Publié le 03 novembre 2014 par Masemainecinema @WilliamCinephil

« Mais Doug, tu vas vraiment rédiger cet article à la première personne ? »

La question me taraude dès la sortie d’Interstellar, alors que je me prédis plus suffoquant devant l’immensité de ma page blanche qu’un humain paumé dans le vide spatial. Les questions fusent comme des comètes. En 2h49, l’homme derrière au moins deux de mes films préférés (The Dark Knight et Le Prestige) nous a emmenés aux confins de l’Univers, peut-être même de Son univers. Que nous dis le cinéma de Christopher Nolan en 2014, comment s’incarne-t-il et que nous dis son dernier film sur sa démarche de cinéaste ?

Interstellar est mis en chantier en 2006 par Dreamworks avec Steven Spielberg mobilisé derrière la caméra. L’annonce compte parmi les souvenirs qui datent mon éveil cinéphile. Spielberg est alors (et encore aujourd’hui) l’un des réalisateurs que j’affectionne le plus ; la perspective qu’il aborde une nouvelle fois la science-fiction me ravit mais je finis par palpiter encore davantage quand le projet échoue à l’Homme qui offrit The Dark Knight. Avec son sens du mystère habituel, le britannique ne laisse entrevoir de son scénario que les précieuses bribes déjà évoquées par Spielberg : exploration spatiales et trous noirs. Je trépigne, en un clin d’œil nous sommes en 2014 et les lumières se sont rallumées.

D’emblée m’apparaît la tâche difficile de parler du film sans en évoquer les plus belles ou intrigantes découvertes. Il me paraît nécessaire d’inciter à voir Interstellar le plus « à l’aveugle » possible au vu de sa richesse.

Le fraîchement oscarisé et incontournable Matthew McConnaughey incarne Cooper, un ancien pilote devenu agriculteur sur une Terre presque dépeuplée par la famine et en qui l’espoir de toute l’espèce va se placer secrètement lors d’une dernière mission d’exploration spatiale. Dit-il au revoir à ses proches ou leur adresse-t-il des adieux ?

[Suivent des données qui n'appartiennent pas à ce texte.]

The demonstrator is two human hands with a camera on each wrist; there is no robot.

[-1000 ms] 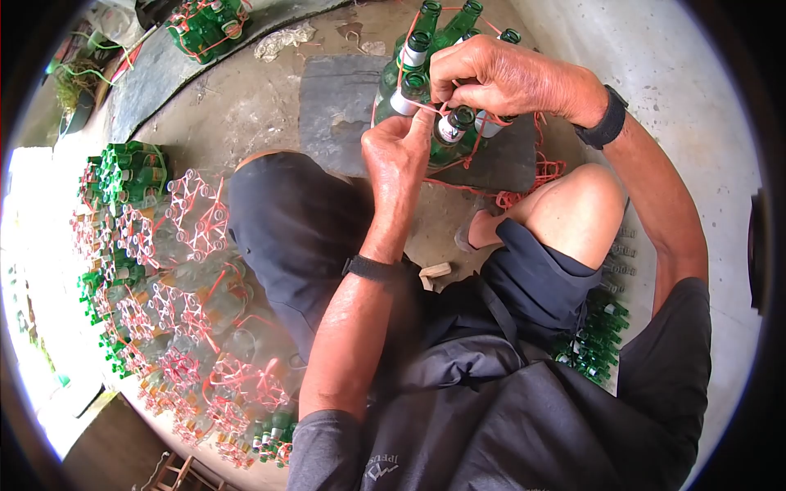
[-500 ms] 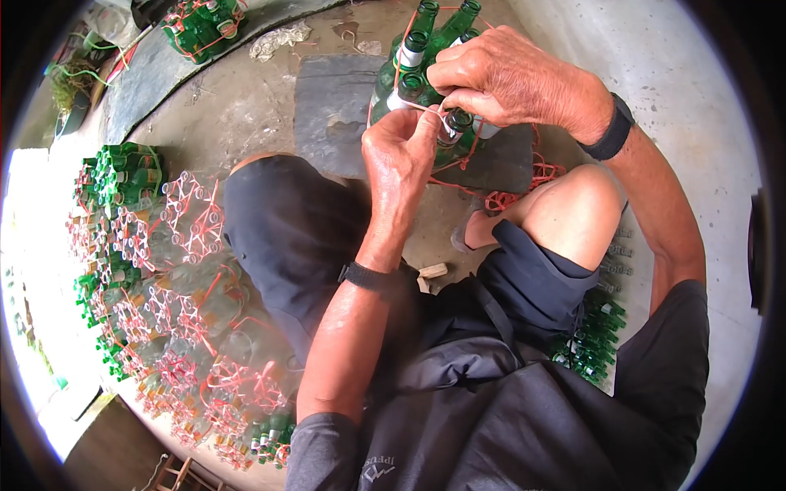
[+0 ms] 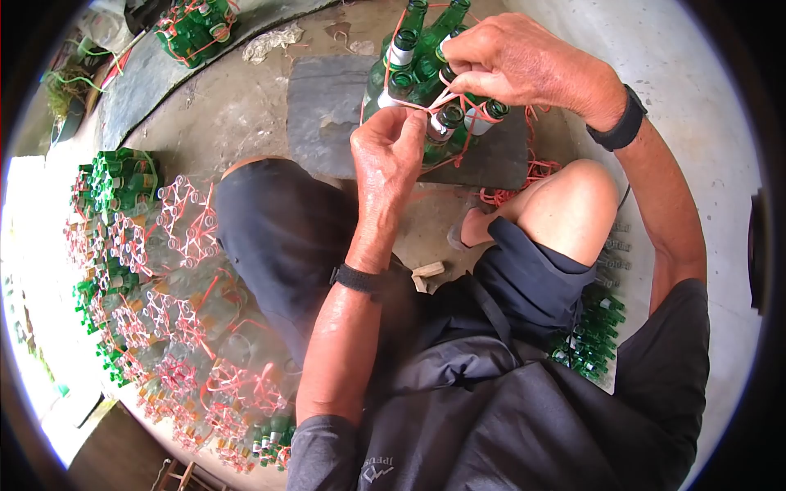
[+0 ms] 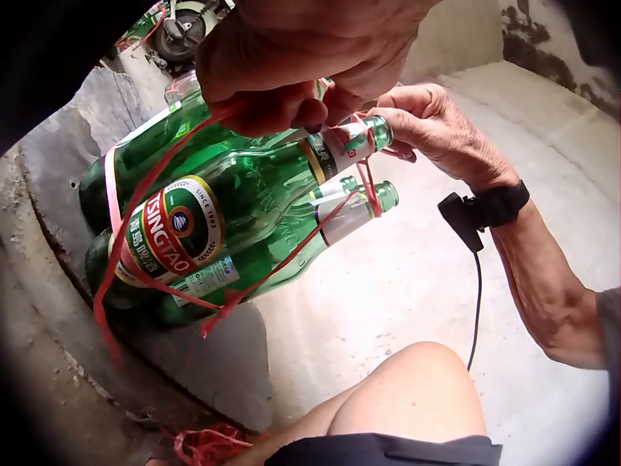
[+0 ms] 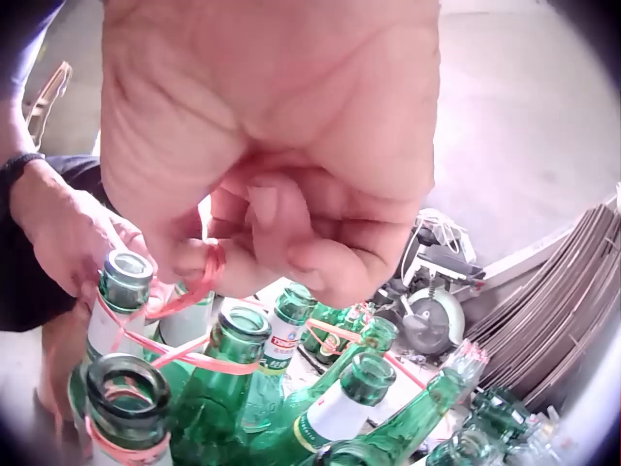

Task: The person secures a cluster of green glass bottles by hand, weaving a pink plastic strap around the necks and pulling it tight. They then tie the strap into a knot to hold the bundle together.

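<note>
A cluster of green glass bottles (image 3: 413,69) stands on a dark slab (image 3: 327,114) in front of my knees, with red string (image 3: 446,102) wound round the necks. My left hand (image 3: 413,123) pinches the string beside a near bottle neck. My right hand (image 3: 460,78) is over the far necks, fingers curled round the same string. In the left wrist view a labelled bottle (image 4: 194,223) has string (image 4: 281,262) crossing its body, under my left hand (image 4: 301,92). In the right wrist view my right hand (image 5: 277,248) grips the string (image 5: 206,270) above the open bottle mouths (image 5: 238,330).
Many tied bundles of bottles (image 3: 164,270) lie in rows at my left. Another green bundle (image 3: 196,29) sits at the back left, and more green bottles (image 3: 594,335) by my right hip. Loose red string (image 3: 524,176) lies near my right knee. A wheeled machine (image 5: 432,320) stands beyond the bottles.
My right hand has shifted off the near necks toward the far ones, uncovering two bottle tops. The left hand stays at the near neck, the string now taut between the hands.
</note>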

Le cosmos chez Nolan, c’est avant tout l’esprit humain, la conscience. A la fois infini et cloisonné, autant une fenêtre qu’une cave où claustrophobies et angoisses sont les spectres qui hantent l’Homme jusqu’à l’éclatement. Ou la catharsis. C’est tout le pivot d’Inception mais j’en veux pour autre preuve les tortures narratives qu’il applique comme miroir à ses récits plus anciens. L’énigme de la mémoire de Memento est racontée à rebours, le duel d’illusionnistes du Prestige est entretenu dans une nébuleuse d’histoires à tiroirs. De flash-backs en ellipses, Nolan gardera même pour sa trilogie phare de précieux outils de story-telling. Qui serviront son propos (l’infaillibilité clinique du plan du Joker dans The Dark Knight) ou le desserviront (la prise d’otage survolée de Gotham par Bane pour The Dark Knight Rises). En 8 films, Christopher Nolan a dessiné le contour d’obsessions thématiques singulières qui font aujourd’hui sa renommée et lui accordent une place de choix dans le paysage des cinéastes contemporains.

Tout est donc là aussi affaire d’esprit : l’Être Humain rêve son existence ailleurs, se projette dans l’au-delà, nourrit son rapport à l’inconnu de mythes construits, et avance tremblant dans le vide avec pour seul raccroc le passage des générations. Nolan met ces questionnements en résonance avec des découvertes scientifiques illustres ; la physique quantique (c’était déjà le cas avec Le Prestige), et la théorie de la relativité. Le filtre des sentiments humains faisant son ouvrage, Interstellar arrache des larmes et donne le vertige en jouant sur les échelles, confrontant galaxies et sphères familiales.

Gravitent donc au centre du film une poignée de personnages secondaires attachants et touchants, je citerais Michael Caine en première ligne sans discréditer les performances honnêtes de Jessica Chastain ou Anne Hathaway. Impossible enfin d’ignorer la partition d’Hans Zimmer. Personnage à elle seule, elle affiche une variété de nuances saisissante sans perturber la cohérence de l’ensemble. La place progressive accordée à la musique la rend rarement dispensable et la direction artistique s’y couple avec brio.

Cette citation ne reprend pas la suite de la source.